### [YOUR INSTRUCTIONS]
Using the data that follows, return exactly the lines from the one that contains "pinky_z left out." through the one that contains "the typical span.", ends included.

[Opening SUPPLIED INFORMATION section]

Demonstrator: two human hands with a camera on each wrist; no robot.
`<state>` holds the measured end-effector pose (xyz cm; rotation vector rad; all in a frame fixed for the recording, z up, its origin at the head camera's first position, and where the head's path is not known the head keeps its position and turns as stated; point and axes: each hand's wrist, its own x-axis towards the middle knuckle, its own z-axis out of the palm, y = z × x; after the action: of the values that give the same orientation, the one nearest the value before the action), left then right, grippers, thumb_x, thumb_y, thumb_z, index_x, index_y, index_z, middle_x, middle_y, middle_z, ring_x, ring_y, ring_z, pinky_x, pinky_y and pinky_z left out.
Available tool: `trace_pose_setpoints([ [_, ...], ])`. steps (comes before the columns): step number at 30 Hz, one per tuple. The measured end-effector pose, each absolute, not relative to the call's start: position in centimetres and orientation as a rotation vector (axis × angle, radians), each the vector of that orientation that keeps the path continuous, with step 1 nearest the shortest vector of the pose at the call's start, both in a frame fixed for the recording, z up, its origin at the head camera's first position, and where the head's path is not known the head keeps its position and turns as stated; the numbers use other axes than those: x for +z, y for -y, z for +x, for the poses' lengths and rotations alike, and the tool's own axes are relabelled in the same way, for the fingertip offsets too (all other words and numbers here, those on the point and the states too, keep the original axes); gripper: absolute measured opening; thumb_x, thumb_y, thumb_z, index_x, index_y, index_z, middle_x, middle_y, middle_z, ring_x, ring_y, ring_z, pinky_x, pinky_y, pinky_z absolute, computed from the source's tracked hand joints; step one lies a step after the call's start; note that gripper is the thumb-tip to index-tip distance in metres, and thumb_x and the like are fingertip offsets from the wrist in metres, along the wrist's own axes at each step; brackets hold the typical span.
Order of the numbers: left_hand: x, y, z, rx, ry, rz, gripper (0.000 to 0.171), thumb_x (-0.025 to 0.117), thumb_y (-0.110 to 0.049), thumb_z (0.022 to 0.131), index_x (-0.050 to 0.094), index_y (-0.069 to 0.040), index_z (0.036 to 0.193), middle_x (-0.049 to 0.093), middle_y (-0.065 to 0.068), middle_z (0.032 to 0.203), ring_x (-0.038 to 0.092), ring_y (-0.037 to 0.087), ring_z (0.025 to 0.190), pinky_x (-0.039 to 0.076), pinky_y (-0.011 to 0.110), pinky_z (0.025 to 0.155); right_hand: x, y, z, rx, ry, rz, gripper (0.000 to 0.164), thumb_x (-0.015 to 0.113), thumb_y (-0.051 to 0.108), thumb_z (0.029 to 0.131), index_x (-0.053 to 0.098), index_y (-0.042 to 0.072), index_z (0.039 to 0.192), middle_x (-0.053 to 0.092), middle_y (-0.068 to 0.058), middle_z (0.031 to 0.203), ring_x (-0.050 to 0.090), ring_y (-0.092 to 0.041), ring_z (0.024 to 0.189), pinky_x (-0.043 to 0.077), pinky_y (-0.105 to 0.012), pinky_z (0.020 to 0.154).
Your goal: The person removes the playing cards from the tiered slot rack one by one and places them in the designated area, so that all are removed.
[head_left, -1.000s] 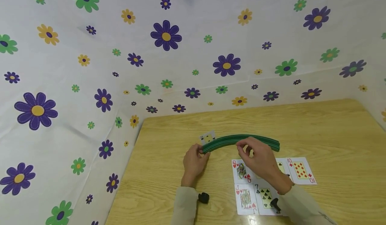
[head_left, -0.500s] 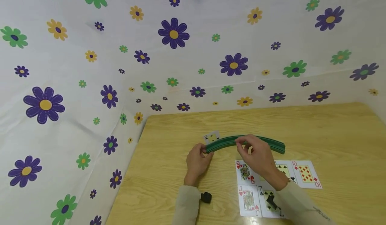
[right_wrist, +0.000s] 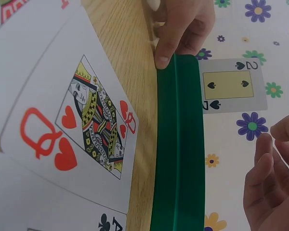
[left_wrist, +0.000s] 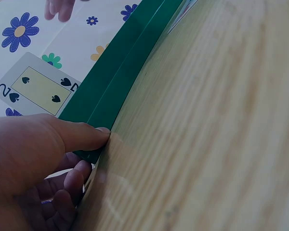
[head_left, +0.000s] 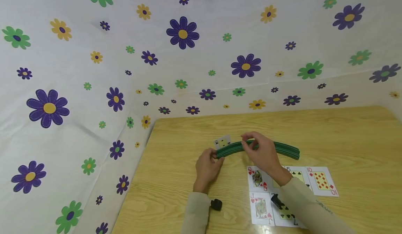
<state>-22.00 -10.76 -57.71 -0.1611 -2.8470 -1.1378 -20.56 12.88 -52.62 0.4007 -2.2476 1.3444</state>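
Note:
A curved green playing-card holder [head_left: 287,151] stands on the wooden table. My left hand [head_left: 206,169] grips its left end, with the thumb on the near face and the other fingers low around the end, as the left wrist view shows. Upright in the holder near that end is a two of spades [right_wrist: 229,85], its lower part hidden by the green wall. My right hand [head_left: 262,153] is raised by the middle of the holder and overlaps it in the head view. Its fingers are loosely bent, thumb and index finger apart, with nothing between them.
Face-up cards lie in two rows in front of the holder: a queen of hearts [head_left: 257,178], a ten of diamonds [head_left: 321,180], a jack of hearts [head_left: 261,208], a seven of clubs [head_left: 285,213] and others partly under the right arm. A flower-patterned cloth [head_left: 201,63] hangs behind the table.
My right hand has moved slightly up and away over the holder, and its thumb and index finger have spread apart. The left hand keeps its grip; the head view has shifted slightly.

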Motion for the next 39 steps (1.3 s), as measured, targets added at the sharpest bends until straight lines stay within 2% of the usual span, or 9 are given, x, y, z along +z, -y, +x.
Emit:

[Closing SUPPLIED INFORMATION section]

### [RESULT FOR THIS EXERCISE]
`<state>` holds the measured end-effector pose (xyz cm; rotation vector rad; all in a frame fixed for the recording, z up, its origin at the head camera's first position, and where the head's path is not known the head keeps its position and turns as stated; point and axes: each hand's wrist, its own x-axis towards the middle knuckle, its own z-axis out of the palm, y = z × x; after the action: of the values that give the same orientation, the one nearest the value before the action), left then right, grippers, thumb_x, thumb_y, thumb_z, index_x, index_y, index_z, middle_x, middle_y, middle_z, ring_x, ring_y, ring_z, pinky_x, pinky_y and pinky_z left out.
Available tool: `trace_pose_setpoints([ [_, ...], ])`. steps (comes before the columns): step number at 30 Hz, one per tuple. The measured end-effector pose, each absolute, not relative to the call's start: position in centimetres and orientation as a rotation vector (axis × angle, radians), each the vector of that orientation that keeps the path continuous, with step 1 nearest the shortest vector of the pose at the call's start, both in a frame fixed for the recording, z up, its origin at the head camera's first position, and where the head's path is not known the head keeps its position and turns as stated; the numbers use other axes than those: x for +z, y for -y, z for +x, for the poses' lengths and rotations alike, and the tool's own axes are relabelled in the same way, for the fingertip offsets too (all other words and numbers here, those on the point and the states too, keep the original axes); gripper: absolute measured opening; thumb_x, thumb_y, thumb_z, index_x, index_y, index_z, middle_x, middle_y, middle_z, ring_x, ring_y, ring_z, pinky_x, pinky_y, pinky_z absolute, computed from the source's tracked hand joints; step one lies a step after the call's start; note that gripper is the thumb-tip to index-tip distance in metres, and thumb_x and the like are fingertip offsets from the wrist in metres, along the wrist's own axes at each step; brackets hold the typical span.

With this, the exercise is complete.